What you should do | Output everything in the listing exactly, with no line missing.

*** Opening Information shown ***

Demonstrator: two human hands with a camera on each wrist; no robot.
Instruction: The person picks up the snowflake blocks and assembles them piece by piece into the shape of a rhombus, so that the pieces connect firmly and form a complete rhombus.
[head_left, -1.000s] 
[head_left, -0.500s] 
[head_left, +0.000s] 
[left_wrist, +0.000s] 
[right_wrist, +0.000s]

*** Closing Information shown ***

Written answer |
Demonstrator: two human hands with a camera on each wrist; no robot.
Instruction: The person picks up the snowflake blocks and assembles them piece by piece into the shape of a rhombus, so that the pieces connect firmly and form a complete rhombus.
[head_left, -1.000s] 
[head_left, -0.500s] 
[head_left, +0.000s] 
[left_wrist, +0.000s] 
[right_wrist, +0.000s]

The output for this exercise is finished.